CS 34 Applied Algorithms: Syllabus

Submitted by Catherine C. McGeoch on Saturday, 4/24/2010, at 11:04 AM

 

Jan 25.  Introduction.  The gap between theory and practice.   

  • For Thurs:  Surf the web to see what you can learn about the following problems:  Traveling Salesman Problem;  Graph Coloring;  Single-Pair Shortest Paths;  Reconstructing Phylogenies.   Save the links.

  • Assignment for next week:   Think about implementing  an exhaustive search method  for Graph Coloring, using the framework provided in class.   We will discuss this on Thursday. 

Feb 1.  Algorithm Engineering and  Algorithm Design.   Tuesday we will survey algorithm engineering, algorithm tuning, and code tuning ideas.  Thursday we will apply these ideas to the exhaustive search algorithm(s); and survey parsing and randomization tricks. 

  • For Tues: JLB, Faster and faster yet.
  • For Tues: JLB on performance tuning
  • Bader et al.  on Engineering Algorithms for Optimal Phylogenies
  • Skim:  Schirazi on Java Performance Tuning 
  • Assignment (start this week):   Add branch-and-bound,  algorithm tuning, and code tuning ideas to your exhaustive search implementation.   Keep separate copies of original and tuned implementations.  

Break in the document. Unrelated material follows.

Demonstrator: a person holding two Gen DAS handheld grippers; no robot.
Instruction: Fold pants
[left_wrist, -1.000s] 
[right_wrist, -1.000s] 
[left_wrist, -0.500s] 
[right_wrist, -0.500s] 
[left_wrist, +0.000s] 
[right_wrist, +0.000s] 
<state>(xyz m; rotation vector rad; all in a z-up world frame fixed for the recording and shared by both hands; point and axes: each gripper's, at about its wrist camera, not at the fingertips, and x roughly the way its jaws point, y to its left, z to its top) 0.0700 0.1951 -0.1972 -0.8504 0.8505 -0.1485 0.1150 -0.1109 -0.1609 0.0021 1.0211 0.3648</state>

Feb 8.   Tuning Algorithms + Analyzing  efficiency ( What to measure).   On Tuesday we will finish our discussion of algorithm tuning.  On Thursday we will consider ways to measure algorithm and program efficiency.  

  • For Tues: No readings.  We will finish our discussion of algorithm tuning.
  • For Thursday:  CCM on What to Measure.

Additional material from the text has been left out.